The Mothers And Marginalised Advocacy Centre (MAMA Centre) commemorating Children’s Day 2020, called for sustained proactive policy environment for adequate social, congnitive and physical development of Nigerian children.
According to the executive director MAMA Centre, Mrs Ola Onyegbula, the Child Right Act came to limelight in 2003 to provide legal backing for sustainable social, cognitive and physical development of every Nigerian child irrespective of gender. “We are seriously concerned that higher proportion of Nigerian children are bedevilled by malnutrition, social insecurity, early child marriage and child labour.
“As malnutrition remains a serious setback to socio-economic development of the country, high incidence of severe acute malnutrition (SAM) has continued to exacerbate children’s susceptibility to deadly infections, slow recovery from illness, retards physical and cognitive development.
“We recall that an estimated 2.5 million Nigerian children under five year suffer from SAM annually, exposing nearly 420,000 children under-5 to early death from common childhood illnesses such as diarrhoea, pneumonia and malaria.
“Meanwhile, adequate nutrition status constitutes component of the rights of a child as enshrines under section 13 (1) of Child Right Act 2003 which provides for every child to enjoy the best attainable state of physical, mental and spiritual health.”
She continued: “We specifically note greater concern section 3 of the Act, which mandates every government in Nigeria to reduce infant and child mortality rate; ensure the provision of necessary medical assistance and health care services to all children with emphasis on the development of primary health care; provide for the child the best attainable state of health; ensure the provision of adequate nutrition and safe drinking water; ensure the provision of good hygiene and environmental sanitation; combat disease and malnutrition within the framework of primary health care through the application of appropriate technology.

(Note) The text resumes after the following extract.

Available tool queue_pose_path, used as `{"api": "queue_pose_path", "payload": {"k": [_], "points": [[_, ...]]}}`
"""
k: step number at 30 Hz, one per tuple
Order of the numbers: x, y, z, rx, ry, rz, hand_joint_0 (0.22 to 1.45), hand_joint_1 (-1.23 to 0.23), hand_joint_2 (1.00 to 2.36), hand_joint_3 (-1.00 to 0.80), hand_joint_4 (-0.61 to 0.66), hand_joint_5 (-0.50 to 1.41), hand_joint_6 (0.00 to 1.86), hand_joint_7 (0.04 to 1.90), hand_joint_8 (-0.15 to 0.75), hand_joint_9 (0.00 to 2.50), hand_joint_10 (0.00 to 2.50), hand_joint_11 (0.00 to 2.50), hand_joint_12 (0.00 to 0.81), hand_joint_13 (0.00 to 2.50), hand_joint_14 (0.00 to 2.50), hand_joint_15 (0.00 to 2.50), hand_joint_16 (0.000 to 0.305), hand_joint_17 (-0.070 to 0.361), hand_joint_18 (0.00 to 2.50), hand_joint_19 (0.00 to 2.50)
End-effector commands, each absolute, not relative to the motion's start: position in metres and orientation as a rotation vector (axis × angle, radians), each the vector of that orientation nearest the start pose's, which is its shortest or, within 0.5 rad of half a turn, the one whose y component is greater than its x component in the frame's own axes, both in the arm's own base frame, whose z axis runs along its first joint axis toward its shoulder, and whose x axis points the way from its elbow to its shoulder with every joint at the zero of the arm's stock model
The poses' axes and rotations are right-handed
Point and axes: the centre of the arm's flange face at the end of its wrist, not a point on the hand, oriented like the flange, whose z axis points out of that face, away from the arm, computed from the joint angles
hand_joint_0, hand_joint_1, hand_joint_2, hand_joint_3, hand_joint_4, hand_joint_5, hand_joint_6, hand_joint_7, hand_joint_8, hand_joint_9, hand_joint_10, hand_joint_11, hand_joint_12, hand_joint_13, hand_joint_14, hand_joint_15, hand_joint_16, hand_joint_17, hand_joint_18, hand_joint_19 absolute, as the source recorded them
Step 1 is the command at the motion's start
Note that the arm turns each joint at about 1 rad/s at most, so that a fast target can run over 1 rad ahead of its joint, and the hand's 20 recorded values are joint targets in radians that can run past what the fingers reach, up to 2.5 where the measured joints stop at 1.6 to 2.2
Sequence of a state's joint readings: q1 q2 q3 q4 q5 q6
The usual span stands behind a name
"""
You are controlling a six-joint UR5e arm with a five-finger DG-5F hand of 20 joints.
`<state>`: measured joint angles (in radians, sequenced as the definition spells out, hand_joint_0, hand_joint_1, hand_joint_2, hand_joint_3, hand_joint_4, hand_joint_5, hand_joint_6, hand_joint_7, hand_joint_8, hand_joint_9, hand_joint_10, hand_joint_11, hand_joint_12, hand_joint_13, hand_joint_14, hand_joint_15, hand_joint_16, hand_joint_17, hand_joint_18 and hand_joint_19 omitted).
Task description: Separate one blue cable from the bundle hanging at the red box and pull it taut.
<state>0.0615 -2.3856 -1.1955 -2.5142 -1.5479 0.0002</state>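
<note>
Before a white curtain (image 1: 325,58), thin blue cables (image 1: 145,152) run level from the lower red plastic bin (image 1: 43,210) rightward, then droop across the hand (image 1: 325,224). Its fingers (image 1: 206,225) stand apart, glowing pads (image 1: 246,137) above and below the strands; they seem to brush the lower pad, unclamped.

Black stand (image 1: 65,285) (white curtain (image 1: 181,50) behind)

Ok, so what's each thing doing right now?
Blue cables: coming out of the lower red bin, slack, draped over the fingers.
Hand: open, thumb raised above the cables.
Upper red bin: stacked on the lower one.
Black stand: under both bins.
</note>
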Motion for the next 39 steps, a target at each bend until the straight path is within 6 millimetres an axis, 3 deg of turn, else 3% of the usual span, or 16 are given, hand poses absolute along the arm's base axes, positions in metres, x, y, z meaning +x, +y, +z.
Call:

“In spite of various provisions in the 1999 Constitution of the Federal Republic of Nigerian constitution and Child Right Act 2003 frowning at early marriages as a fundamental violation of human rights, we are perturbed at the growing prevalence of child marriage in some parts of the country with resultant early child birth, decreased development and social isolation.
“We condemn in totality deliberate delayed in adoption and transmission (into law) of the Child Right Act in many states since its passage in 2003; thus, exposing a child bride to life threatening illnesses like vesico-vaginal fistula (VVF), anaemia, high blood pressure, premature birth, malnutrition, sexually transmitted diseases (STDs) and post-partum depression (PPD), and even suicide.”